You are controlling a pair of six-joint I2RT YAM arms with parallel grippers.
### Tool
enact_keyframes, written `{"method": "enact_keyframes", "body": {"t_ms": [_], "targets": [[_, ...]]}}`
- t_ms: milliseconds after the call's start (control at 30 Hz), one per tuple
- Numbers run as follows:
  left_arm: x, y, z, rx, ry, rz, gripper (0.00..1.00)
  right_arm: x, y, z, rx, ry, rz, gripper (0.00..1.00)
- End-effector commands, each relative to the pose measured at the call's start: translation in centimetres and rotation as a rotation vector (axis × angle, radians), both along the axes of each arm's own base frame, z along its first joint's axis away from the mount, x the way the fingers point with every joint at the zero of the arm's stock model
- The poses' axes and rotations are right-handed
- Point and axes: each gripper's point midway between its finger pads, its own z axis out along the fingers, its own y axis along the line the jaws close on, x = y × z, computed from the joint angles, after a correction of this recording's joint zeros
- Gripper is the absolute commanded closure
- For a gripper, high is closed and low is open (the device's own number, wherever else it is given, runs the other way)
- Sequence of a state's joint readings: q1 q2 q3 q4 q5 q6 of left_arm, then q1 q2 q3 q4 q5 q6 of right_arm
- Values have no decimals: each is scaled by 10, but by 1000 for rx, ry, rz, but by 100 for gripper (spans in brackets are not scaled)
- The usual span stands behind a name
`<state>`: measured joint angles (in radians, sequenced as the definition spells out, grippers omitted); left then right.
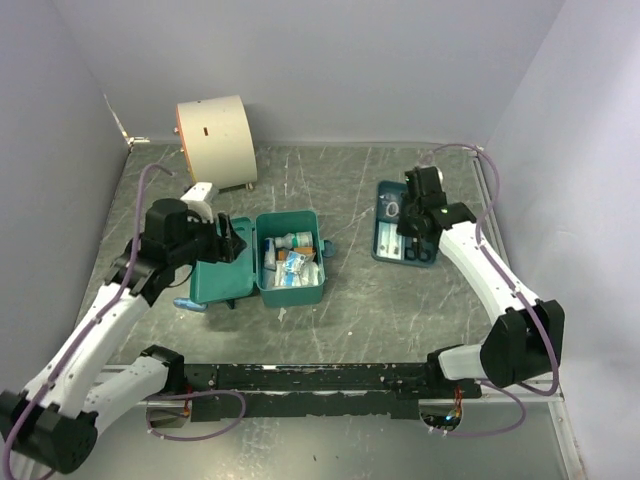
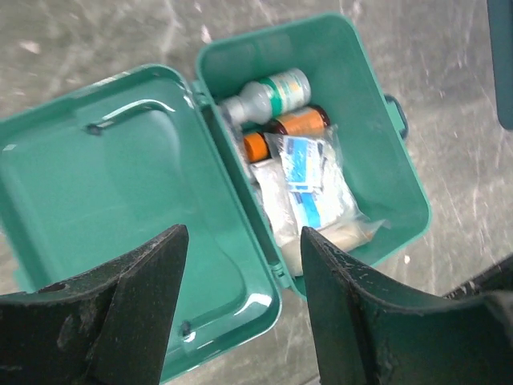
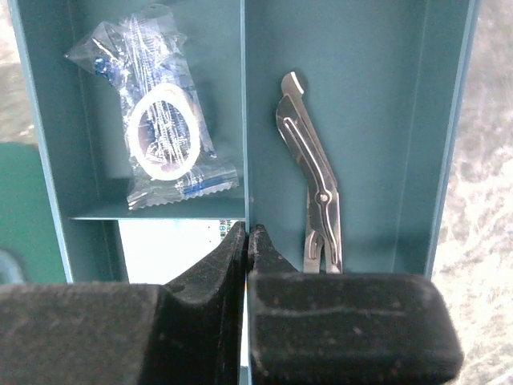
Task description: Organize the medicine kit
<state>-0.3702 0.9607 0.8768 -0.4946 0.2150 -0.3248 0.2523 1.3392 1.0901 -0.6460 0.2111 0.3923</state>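
The medicine kit [image 1: 300,292] is a teal box lying open left of centre, its lid [image 1: 215,278] flat on the table beside it. Inside the medicine kit [image 2: 377,72] lie a white bottle [image 2: 268,95], a brown bottle [image 2: 300,122], an orange cap [image 2: 255,146] and clear packets of dressings [image 2: 313,180]. My left gripper [image 1: 232,240] [image 2: 243,237] hovers open over the hinge and the lid [image 2: 104,184], holding nothing. My right gripper [image 1: 405,215] [image 3: 247,233] is shut and empty, just above the divider of the blue tray [image 3: 377,96].
The shallow blue divided tray [image 1: 381,240] at the right holds a wrapped tape roll [image 3: 160,132], metal shears [image 3: 313,172] and a white card [image 3: 172,249]. A cream drum [image 1: 215,140] stands at the back left. Grey walls enclose the table.
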Motion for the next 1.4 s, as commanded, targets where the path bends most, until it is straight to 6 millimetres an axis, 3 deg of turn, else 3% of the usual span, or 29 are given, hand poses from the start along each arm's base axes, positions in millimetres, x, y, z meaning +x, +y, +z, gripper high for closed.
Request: {"method": "enact_keyframes", "body": {"t_ms": [0,133,300,500,733,1100,1367], "targets": [[6,40,24,49,-141,216,31,-4,39,19,-25,28,96,100],[-8,77,38,63,-201,400,30,-1,78,33,-28,35,158,100],[-35,105,48,6,-256,534,27,-1,134,48,-4,19,235,100],[-53,115,66,-70,-361,559,22,1,195,60,16,-8,291,100],[-54,119,67,-58,-365,576,21,-10,251,46,23,2,331,100],[-46,113,61,-39,-346,553,20,-26,266,19,-34,84,293,100],[-47,114,63,-45,-351,554,19,-35,277,25,-29,68,288,100]]}}
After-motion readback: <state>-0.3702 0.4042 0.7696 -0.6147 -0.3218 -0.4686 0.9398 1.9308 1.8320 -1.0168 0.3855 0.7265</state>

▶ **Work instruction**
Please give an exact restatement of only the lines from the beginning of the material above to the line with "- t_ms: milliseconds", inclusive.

▶ **Answer area**
You are controlling a pair of six-joint I2RT YAM arms with parallel grippers.
### Tool
enact_keyframes, written `{"method": "enact_keyframes", "body": {"t_ms": [_], "targets": [[_, ...]]}}`
- t_ms: milliseconds after the call's start (control at 30 Hz), one per tuple

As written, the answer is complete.